TASK STATEMENT
List every line below containing "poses".

EXERCISE INPUTS Start Marker

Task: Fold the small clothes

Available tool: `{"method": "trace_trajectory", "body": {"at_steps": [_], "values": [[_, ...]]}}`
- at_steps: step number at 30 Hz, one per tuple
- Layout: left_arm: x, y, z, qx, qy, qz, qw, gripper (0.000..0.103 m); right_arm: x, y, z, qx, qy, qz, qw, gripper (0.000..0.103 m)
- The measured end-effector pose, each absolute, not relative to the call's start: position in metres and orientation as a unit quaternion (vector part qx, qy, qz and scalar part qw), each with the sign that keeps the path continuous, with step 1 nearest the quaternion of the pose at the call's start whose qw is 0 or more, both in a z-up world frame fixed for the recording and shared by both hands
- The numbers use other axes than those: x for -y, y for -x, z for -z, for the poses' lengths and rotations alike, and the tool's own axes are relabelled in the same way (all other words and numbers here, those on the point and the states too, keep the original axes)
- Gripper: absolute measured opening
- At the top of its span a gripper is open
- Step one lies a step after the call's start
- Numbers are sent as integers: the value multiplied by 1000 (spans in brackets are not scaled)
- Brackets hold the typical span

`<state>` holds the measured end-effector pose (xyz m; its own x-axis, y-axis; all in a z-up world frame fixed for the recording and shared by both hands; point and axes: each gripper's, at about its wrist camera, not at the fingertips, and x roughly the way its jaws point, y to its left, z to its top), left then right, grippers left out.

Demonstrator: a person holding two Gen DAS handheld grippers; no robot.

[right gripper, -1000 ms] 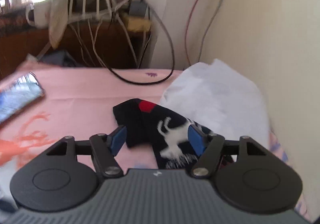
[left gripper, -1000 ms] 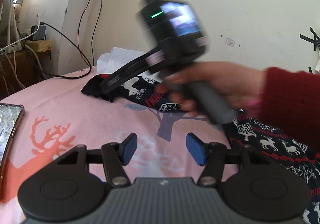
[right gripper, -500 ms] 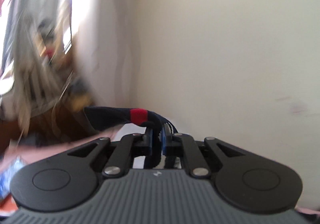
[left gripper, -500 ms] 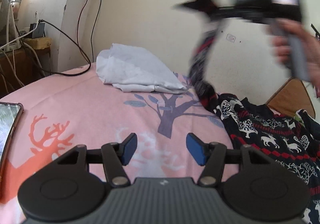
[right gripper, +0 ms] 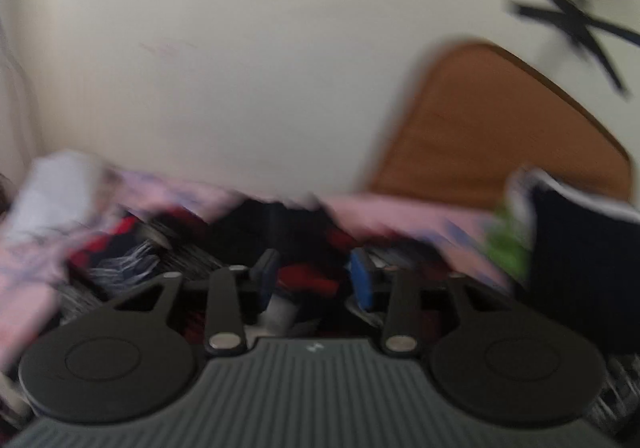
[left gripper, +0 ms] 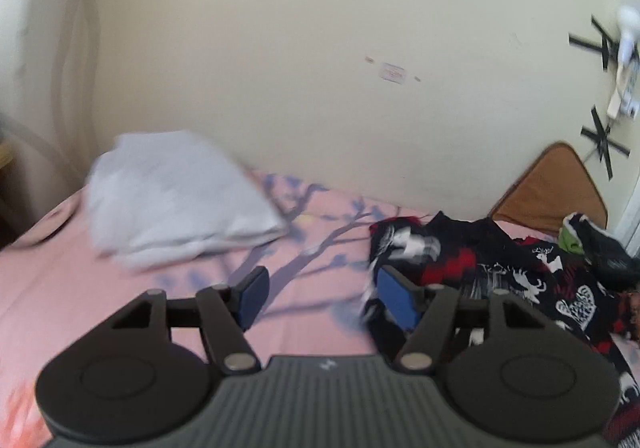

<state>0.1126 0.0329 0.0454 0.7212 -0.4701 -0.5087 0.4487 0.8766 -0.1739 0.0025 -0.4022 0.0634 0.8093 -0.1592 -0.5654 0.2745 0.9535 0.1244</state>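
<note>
Left gripper (left gripper: 320,294): jaws apart and just opened a little further, blue pads bare, nothing between them. It hangs over the pink bedsheet printed with a grey-blue tree (left gripper: 120,300). Its right-hand pad sits just at the edge of the crumpled dark navy garment with white reindeer and red bands (left gripper: 500,272), which lies heaped on the sheet to the right; contact with the pad cannot be confirmed.

Folded white cloth (left gripper: 176,200): lies on the sheet near the cream wall (left gripper: 320,48), to the left of the dark garment and well apart from it. Blurred.

Right gripper (right gripper: 314,278): view heavily smeared by motion. Jaws partly apart, having just been opening. Dark and red fabric of the patterned garment (right gripper: 308,276) shows in the gap, but the pads do not appear to press on it.

Surroundings: a brown rounded-corner cushion (right gripper: 500,128) leans against the wall behind the clothes. A second dark piece with a bright green patch (right gripper: 576,256) sits at the right, beside the patterned heap. Black tape crosses (right gripper: 576,24) are stuck on the wall above.
</note>
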Motion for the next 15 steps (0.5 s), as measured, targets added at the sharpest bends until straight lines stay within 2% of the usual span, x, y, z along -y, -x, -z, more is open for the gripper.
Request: {"method": "trace_trajectory", "body": {"at_steps": [3, 7, 12, 15], "values": [[12, -145, -38, -300, 6, 264, 917, 61, 427, 20, -66, -269, -142, 109, 946, 45], [48, -181, -12, -326, 24, 259, 909, 61, 402, 28, -81, -240, -101, 43, 964, 62], [61, -217, 20, -381, 118, 297, 868, 61, 376, 10, -82, -259, -34, 27, 965, 63], [74, -217, 26, -372, 78, 304, 873, 49, 377, -20, -69, -274, -47, 32, 960, 64]]}}
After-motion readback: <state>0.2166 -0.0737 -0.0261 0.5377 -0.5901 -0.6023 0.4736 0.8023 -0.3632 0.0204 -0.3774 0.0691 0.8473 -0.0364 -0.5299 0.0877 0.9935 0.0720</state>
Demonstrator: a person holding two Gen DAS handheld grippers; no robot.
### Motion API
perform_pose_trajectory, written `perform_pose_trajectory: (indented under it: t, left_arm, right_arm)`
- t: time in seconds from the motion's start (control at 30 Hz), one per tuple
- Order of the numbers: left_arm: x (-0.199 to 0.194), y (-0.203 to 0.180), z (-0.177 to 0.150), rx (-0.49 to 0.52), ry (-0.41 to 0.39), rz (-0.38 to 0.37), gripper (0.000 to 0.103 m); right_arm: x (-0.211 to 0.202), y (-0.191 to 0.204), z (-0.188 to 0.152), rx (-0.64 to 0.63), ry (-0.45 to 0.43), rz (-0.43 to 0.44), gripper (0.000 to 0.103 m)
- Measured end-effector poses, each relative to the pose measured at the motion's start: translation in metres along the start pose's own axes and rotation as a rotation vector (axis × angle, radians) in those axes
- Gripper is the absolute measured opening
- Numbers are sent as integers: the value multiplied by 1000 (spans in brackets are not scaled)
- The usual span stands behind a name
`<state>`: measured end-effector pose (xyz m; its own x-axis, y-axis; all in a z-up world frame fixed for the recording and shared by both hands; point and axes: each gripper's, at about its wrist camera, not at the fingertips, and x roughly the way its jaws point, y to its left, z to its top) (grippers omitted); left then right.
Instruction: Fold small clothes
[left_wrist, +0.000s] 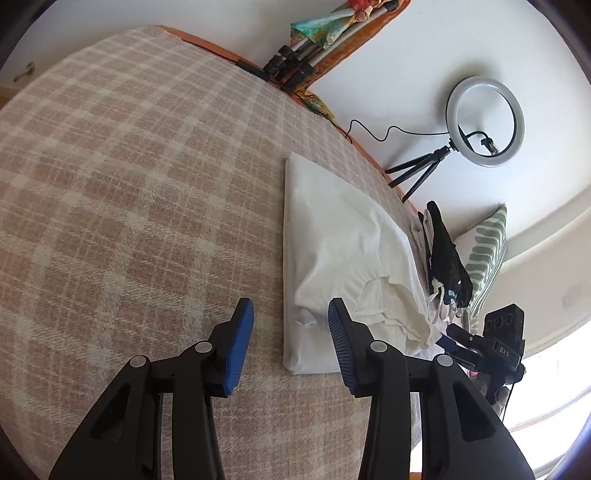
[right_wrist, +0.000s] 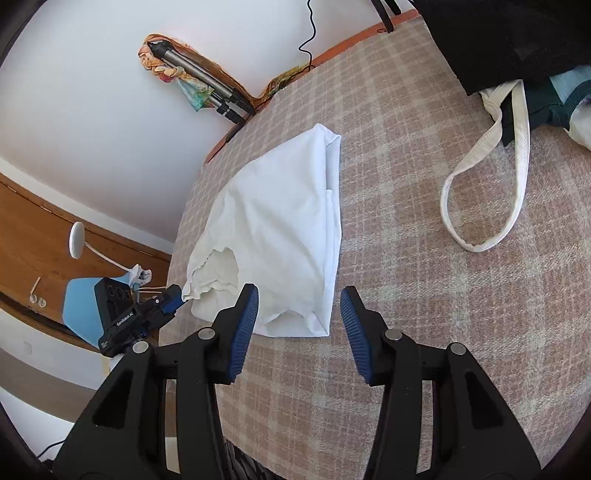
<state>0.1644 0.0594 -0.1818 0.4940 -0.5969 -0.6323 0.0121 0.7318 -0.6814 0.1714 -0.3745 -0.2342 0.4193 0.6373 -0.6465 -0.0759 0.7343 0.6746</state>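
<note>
A white folded garment lies flat on the pink plaid blanket. My left gripper hovers over the garment's near left edge with its blue pads apart and nothing pressed between them. In the right wrist view the same garment shows a ruffled open hem at its left side. My right gripper stands open over the garment's near corner, its pads clear of the cloth. Each gripper shows in the other's view: the right one past the garment's far side, the left one by the ruffled hem.
A pile of black and white clothes and a green patterned pillow lie beyond the garment. A white strap loop trails from a dark heap. A ring light and a folded tripod stand off the bed.
</note>
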Motion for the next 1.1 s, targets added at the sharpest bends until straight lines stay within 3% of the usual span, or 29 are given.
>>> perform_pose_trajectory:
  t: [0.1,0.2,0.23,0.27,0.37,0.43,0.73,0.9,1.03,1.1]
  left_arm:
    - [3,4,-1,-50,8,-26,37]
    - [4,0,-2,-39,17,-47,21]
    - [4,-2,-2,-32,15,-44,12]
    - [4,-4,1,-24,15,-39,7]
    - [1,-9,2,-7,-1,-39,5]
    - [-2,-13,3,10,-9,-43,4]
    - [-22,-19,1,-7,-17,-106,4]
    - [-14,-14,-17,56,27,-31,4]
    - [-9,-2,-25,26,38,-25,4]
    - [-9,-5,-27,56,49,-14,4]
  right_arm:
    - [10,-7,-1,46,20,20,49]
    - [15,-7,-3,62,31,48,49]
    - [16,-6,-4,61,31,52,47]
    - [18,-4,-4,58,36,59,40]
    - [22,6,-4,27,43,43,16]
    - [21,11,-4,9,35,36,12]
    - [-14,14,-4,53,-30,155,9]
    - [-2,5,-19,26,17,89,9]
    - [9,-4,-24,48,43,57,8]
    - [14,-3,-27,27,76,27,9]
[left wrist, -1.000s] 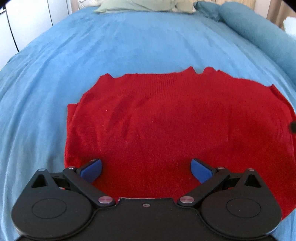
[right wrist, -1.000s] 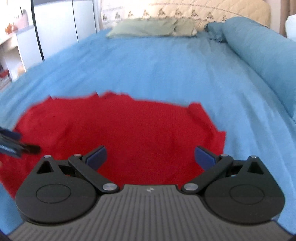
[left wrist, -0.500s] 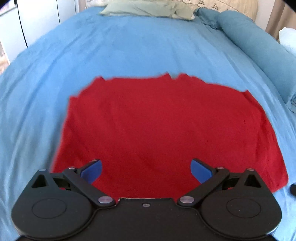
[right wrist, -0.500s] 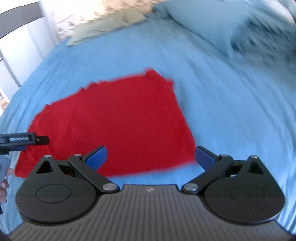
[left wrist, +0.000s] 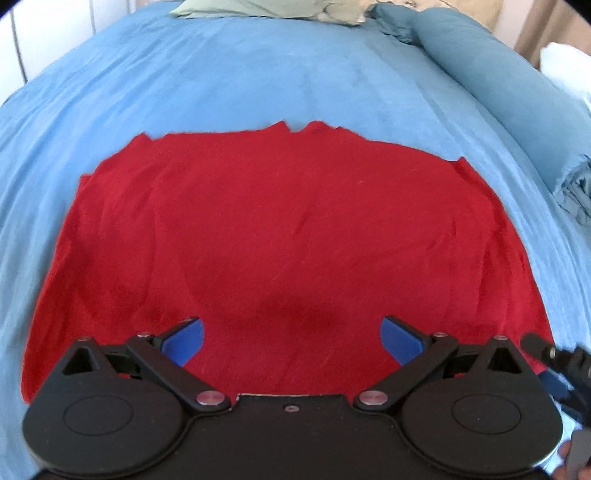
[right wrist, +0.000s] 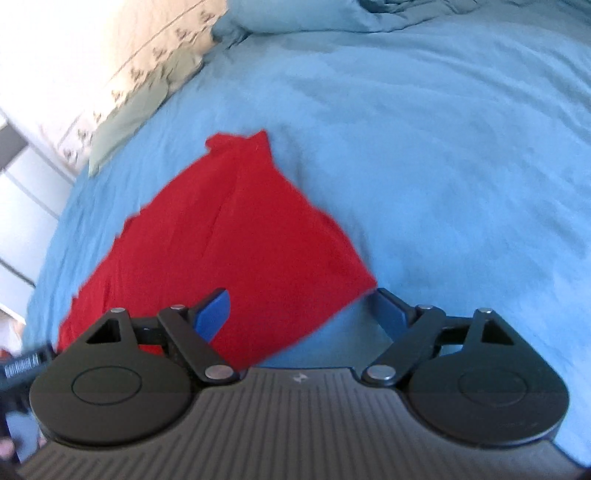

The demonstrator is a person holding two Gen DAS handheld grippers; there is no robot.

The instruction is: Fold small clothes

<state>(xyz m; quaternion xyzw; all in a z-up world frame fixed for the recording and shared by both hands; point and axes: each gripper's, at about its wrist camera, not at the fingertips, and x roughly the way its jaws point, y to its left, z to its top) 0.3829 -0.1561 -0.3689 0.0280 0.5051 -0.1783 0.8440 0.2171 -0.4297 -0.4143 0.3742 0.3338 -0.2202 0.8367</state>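
Observation:
A red knitted garment [left wrist: 288, 229] lies flat and folded into a rough rectangle on the blue bed cover [left wrist: 258, 81]. My left gripper [left wrist: 291, 338] is open and empty, just above the garment's near edge at its middle. In the right wrist view the garment [right wrist: 236, 243] lies to the left. My right gripper [right wrist: 301, 312] is open and empty, over the garment's near right corner. The right gripper's tip [left wrist: 546, 352] shows at the lower right of the left wrist view.
A rolled teal duvet [left wrist: 491, 74] lies along the right side of the bed. A pale green pillow [left wrist: 258, 7] sits at the head, also in the right wrist view [right wrist: 147, 99]. White cupboard doors [right wrist: 22, 192] stand to the left.
The right gripper has swung to the right and tilted, so the garment now sits at its left. The left gripper has come lower and closer to the garment. Both stayed open.

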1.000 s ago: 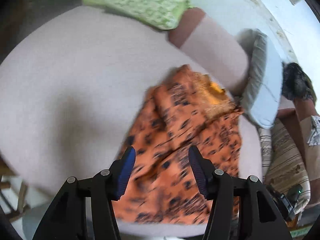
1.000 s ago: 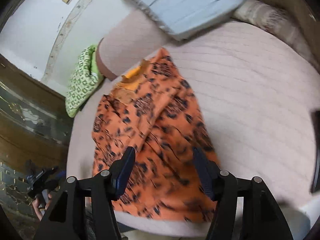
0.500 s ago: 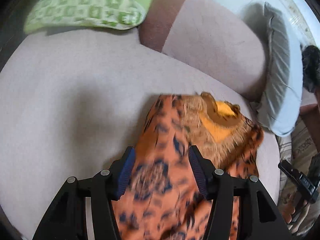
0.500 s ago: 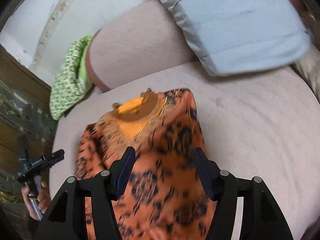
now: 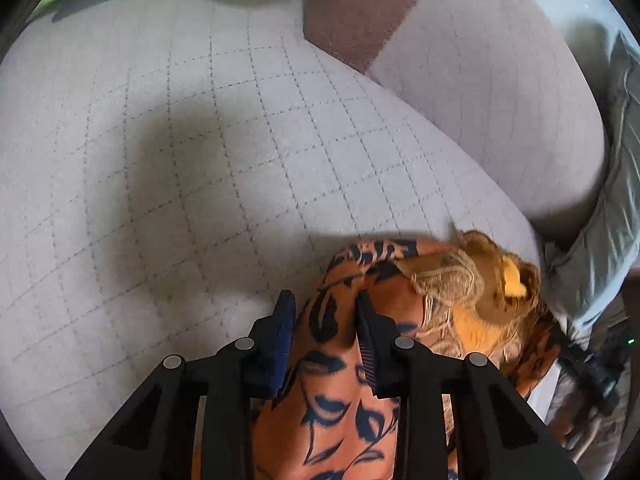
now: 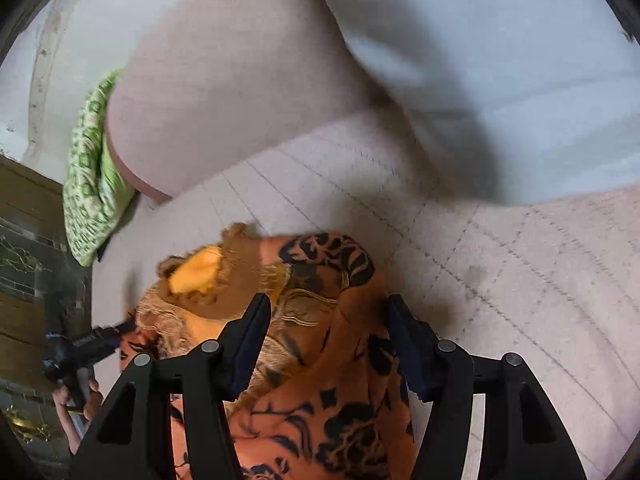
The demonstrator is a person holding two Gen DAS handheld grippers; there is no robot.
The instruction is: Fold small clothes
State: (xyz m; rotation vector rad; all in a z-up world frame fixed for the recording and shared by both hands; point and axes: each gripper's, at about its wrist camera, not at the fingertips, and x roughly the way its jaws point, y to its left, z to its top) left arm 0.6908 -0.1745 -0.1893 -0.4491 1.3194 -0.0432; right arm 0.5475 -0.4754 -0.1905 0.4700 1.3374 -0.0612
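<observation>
An orange garment with a dark blue print (image 5: 344, 400) lies on a quilted grey cushion (image 5: 180, 168). Its tan embroidered neckline with a yellow lining (image 5: 472, 280) points away from me. My left gripper (image 5: 325, 336) has narrowed its jaws around a raised fold of the garment's left shoulder edge. In the right wrist view the same garment (image 6: 332, 392) fills the bottom centre. My right gripper (image 6: 328, 340) is open, with the cloth of the right shoulder between its fingers. The left gripper shows at the garment's far side in the right wrist view (image 6: 84, 348).
A green patterned pillow (image 6: 92, 184) lies at the far left, a pale blue pillow (image 6: 500, 60) at the far right, and a pinkish bolster (image 5: 500, 92) stands behind the garment. A dark wooden cabinet (image 6: 24, 260) stands left of the cushion.
Both grippers have moved forward along the garment to its neckline end and come down close to it. The left jaws have narrowed onto a fold of cloth; the right jaws stay wide.
</observation>
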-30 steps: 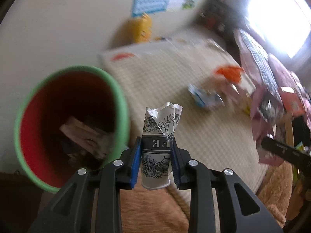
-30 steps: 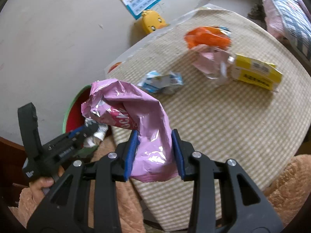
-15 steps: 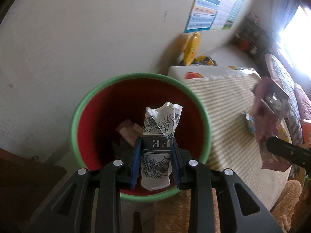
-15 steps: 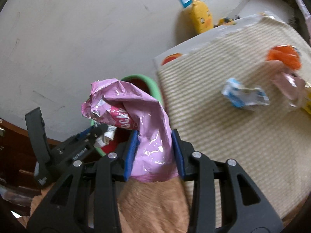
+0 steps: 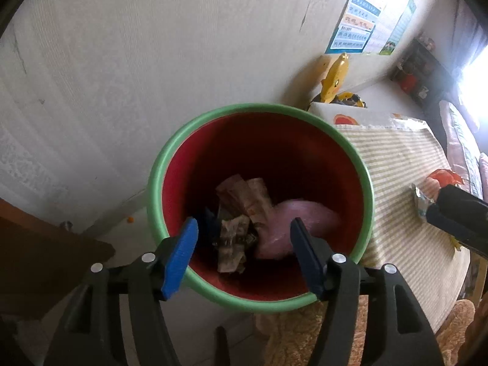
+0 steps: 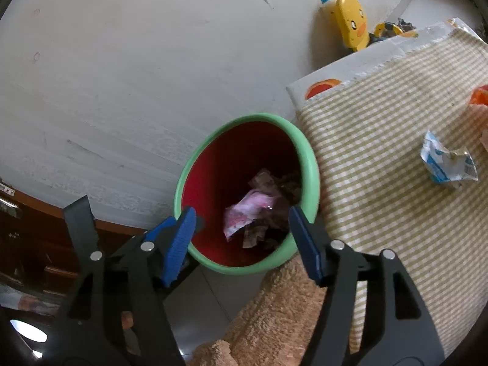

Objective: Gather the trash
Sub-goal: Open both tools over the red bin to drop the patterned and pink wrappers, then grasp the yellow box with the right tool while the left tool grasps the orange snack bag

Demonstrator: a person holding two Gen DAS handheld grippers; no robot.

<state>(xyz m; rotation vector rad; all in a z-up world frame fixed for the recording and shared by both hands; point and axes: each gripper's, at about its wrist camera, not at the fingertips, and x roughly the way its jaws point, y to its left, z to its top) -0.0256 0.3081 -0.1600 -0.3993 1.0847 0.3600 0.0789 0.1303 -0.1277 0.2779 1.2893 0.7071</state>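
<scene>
Two grippers: the left gripper (image 5: pixel 244 253) and the right gripper (image 6: pixel 242 242) both hang over the bin with jaws spread wide and nothing between them.
Bin: the green-rimmed red bin (image 6: pixel 311 167) stands on the floor, just beside the table edge.
Trash inside: a pink wrapper (image 6: pixel 248 210) lies on crumpled brownish paper (image 5: pixel 244 201) at the bottom.
Trash left: a blue-and-white wrapper (image 6: pixel 446 164) lies on the table well apart from the bin; an orange piece (image 6: pixel 480 97) sits at the far right edge.
Risk: reaching back for the blue-and-white wrapper, I judge thin crumpled foil could slip from the pads or be pushed along the cloth; the two grippers, close together here, could also knock each other.
Surface: a green-and-cream checked tablecloth (image 6: pixel 381 158) covers the table.
Room: a pale wall behind, a yellow duck toy (image 6: pixel 350 24) and a blue poster (image 5: pixel 355 29) farther off, bright window light at the right.
</scene>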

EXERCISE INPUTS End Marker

TASK RESULT
- The numbers use other axes than those: x for -y, y for -x, z for -z, for the poses' lengths and rotations alike, and the tool's own axes are relabelled in the same way (all other words and numbers here, those on the point and the states too, keep the original axes)
- Measured end-effector poses, each relative to the pose measured at the motion's start: translation in metres along the start pose's own axes and rotation as a rotation vector (axis × angle, radians) in those axes

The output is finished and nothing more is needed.